**EXERCISE PROMPT:**
List each line of the data in which the string "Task" appears.

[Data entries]
====================
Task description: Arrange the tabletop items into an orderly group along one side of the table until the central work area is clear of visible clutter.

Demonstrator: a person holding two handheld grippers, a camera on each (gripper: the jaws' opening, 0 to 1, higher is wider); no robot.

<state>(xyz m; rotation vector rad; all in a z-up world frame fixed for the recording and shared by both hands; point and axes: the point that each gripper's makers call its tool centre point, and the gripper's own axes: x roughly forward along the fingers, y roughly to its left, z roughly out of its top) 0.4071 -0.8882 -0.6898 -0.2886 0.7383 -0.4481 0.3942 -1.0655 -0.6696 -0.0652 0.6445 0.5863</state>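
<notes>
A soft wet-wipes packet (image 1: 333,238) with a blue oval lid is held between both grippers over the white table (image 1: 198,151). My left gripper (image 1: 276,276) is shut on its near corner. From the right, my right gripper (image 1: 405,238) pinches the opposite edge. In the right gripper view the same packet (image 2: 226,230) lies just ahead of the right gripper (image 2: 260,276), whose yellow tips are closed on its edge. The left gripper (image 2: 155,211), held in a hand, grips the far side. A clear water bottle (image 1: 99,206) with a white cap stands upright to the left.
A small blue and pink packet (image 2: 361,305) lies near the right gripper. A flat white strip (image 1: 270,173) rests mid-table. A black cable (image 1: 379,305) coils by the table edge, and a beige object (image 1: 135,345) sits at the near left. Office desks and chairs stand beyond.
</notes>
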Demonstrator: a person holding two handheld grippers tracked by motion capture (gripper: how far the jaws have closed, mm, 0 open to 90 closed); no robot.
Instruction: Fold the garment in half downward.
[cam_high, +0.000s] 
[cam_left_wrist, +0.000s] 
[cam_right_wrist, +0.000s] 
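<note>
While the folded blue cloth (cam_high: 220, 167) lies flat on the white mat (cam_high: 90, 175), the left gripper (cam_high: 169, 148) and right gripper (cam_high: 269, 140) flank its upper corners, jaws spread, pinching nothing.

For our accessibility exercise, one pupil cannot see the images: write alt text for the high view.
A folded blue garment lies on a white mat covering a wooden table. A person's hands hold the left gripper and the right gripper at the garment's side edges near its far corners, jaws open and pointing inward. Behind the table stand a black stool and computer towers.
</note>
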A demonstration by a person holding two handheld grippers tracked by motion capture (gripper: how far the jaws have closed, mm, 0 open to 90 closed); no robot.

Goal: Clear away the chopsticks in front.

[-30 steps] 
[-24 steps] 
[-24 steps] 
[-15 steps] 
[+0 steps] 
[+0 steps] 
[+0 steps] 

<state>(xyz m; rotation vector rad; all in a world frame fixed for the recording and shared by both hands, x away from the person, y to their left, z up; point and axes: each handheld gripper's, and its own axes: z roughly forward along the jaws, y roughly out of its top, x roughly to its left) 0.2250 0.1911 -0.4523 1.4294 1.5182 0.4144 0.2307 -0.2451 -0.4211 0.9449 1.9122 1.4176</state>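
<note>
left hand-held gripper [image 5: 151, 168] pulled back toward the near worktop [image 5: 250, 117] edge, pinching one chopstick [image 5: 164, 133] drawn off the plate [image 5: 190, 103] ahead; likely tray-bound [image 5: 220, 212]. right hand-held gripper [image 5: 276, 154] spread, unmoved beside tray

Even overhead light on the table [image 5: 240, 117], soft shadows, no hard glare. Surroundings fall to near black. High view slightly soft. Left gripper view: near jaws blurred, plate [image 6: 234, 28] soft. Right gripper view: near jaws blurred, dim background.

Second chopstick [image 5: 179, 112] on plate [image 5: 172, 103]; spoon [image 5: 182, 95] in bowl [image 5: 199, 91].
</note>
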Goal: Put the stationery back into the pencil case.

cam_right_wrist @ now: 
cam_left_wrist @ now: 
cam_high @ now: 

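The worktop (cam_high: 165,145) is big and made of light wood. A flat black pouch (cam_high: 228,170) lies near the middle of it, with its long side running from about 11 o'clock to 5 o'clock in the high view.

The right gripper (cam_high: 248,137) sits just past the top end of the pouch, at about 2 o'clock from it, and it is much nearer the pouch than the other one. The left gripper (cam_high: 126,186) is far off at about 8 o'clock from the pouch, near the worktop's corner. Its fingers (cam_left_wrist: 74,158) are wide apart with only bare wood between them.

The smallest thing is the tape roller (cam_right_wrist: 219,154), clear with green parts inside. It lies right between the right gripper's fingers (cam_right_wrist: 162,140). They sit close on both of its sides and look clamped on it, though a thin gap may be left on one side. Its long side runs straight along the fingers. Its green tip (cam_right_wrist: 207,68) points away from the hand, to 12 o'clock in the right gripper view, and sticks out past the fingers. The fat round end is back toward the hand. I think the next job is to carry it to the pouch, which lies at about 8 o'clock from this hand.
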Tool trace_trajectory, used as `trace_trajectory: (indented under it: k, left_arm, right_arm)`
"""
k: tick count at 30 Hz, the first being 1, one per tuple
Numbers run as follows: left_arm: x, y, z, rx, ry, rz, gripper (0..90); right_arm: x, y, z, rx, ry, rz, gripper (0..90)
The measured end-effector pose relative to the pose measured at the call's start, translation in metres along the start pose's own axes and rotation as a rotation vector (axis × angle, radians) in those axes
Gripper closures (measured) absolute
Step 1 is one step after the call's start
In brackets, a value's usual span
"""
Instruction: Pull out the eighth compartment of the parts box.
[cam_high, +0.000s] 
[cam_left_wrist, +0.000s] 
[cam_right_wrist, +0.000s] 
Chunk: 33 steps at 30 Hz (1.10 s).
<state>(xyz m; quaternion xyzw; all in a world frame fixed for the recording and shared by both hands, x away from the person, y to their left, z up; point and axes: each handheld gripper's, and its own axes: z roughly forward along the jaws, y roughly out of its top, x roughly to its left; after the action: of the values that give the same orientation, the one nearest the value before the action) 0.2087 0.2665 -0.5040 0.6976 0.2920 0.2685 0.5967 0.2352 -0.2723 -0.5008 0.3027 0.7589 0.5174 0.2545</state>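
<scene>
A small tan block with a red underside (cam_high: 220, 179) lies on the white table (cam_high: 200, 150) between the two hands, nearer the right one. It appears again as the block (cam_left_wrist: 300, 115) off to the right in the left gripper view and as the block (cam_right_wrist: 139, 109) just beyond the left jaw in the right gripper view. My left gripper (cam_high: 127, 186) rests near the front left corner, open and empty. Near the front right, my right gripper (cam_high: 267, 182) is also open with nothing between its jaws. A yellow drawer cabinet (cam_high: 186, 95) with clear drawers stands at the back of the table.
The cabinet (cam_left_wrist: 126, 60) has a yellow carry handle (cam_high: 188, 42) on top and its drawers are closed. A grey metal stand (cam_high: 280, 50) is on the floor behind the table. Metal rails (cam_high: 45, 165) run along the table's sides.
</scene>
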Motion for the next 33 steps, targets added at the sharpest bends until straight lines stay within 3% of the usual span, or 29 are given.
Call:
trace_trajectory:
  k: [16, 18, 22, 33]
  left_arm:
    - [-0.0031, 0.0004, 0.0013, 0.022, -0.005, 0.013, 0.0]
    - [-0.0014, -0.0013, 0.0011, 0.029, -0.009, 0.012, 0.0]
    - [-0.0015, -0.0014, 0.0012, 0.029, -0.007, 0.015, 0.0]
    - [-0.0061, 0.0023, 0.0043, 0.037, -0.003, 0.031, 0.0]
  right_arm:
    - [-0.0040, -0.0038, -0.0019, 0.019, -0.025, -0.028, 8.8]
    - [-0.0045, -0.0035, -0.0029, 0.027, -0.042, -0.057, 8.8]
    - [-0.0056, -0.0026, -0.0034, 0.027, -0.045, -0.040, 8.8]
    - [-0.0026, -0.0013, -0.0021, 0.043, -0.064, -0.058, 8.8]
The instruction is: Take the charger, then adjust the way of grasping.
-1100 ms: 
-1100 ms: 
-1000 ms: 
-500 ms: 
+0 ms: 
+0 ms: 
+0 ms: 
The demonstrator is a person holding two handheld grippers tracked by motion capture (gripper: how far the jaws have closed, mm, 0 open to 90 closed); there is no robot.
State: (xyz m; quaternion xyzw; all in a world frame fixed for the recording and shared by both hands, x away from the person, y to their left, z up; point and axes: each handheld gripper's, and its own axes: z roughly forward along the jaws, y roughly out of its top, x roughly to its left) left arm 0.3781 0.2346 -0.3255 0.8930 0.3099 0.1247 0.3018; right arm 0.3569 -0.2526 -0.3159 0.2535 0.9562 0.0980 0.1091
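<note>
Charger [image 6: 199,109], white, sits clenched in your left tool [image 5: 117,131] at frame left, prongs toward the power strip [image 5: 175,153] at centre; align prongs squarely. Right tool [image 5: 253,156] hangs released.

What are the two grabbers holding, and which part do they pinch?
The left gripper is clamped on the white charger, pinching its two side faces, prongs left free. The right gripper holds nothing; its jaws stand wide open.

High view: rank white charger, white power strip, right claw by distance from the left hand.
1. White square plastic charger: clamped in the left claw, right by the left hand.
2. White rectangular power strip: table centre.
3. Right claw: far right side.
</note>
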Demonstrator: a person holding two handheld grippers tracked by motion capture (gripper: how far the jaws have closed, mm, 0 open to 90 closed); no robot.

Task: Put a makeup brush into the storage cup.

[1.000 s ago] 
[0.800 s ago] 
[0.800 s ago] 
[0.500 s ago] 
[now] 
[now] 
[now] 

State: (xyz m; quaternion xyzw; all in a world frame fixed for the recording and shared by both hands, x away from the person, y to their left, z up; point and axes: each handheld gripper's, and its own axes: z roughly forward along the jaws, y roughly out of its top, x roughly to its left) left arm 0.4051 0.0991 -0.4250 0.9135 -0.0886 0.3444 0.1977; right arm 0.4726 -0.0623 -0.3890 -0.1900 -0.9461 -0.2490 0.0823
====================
**EXERCISE ANSWER:**
Task description: Arrange the tabletop items into an orderly group along one side of the table until the central work area is clear of visible clutter.
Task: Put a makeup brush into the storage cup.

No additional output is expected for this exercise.